# PROBLEM DETAILS
Each line of the data that mentions the string "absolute" needs to be identified and copied.

▽

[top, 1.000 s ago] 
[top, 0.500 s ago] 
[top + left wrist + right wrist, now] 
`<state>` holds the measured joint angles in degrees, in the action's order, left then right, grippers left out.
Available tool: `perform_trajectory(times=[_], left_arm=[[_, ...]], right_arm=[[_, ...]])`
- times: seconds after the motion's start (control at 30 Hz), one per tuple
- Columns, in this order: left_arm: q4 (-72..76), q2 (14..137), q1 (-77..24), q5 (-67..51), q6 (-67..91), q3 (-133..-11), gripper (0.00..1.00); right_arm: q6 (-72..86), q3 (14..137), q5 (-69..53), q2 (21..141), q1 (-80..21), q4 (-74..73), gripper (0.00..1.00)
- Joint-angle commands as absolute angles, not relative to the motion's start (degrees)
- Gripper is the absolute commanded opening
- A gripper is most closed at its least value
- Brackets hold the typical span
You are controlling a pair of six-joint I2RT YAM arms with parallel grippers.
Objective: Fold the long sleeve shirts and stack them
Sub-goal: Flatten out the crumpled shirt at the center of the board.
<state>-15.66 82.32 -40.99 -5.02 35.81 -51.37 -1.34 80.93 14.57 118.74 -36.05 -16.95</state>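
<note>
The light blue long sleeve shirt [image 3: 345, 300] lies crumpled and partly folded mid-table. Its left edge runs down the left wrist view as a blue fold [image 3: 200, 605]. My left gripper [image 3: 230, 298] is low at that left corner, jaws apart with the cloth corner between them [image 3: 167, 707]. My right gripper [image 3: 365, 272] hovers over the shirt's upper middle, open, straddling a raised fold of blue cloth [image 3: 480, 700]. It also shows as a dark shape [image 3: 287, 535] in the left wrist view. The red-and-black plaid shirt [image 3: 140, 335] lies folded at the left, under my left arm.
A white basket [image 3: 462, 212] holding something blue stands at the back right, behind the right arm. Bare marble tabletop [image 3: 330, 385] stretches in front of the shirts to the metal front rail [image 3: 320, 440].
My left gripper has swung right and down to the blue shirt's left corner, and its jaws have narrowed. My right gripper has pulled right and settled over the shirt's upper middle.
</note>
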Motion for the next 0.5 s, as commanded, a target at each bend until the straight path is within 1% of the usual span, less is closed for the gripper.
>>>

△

# THE ANSWER
- Joint-angle commands as absolute angles, not relative to the motion's start (degrees)
- Gripper is the absolute commanded opening

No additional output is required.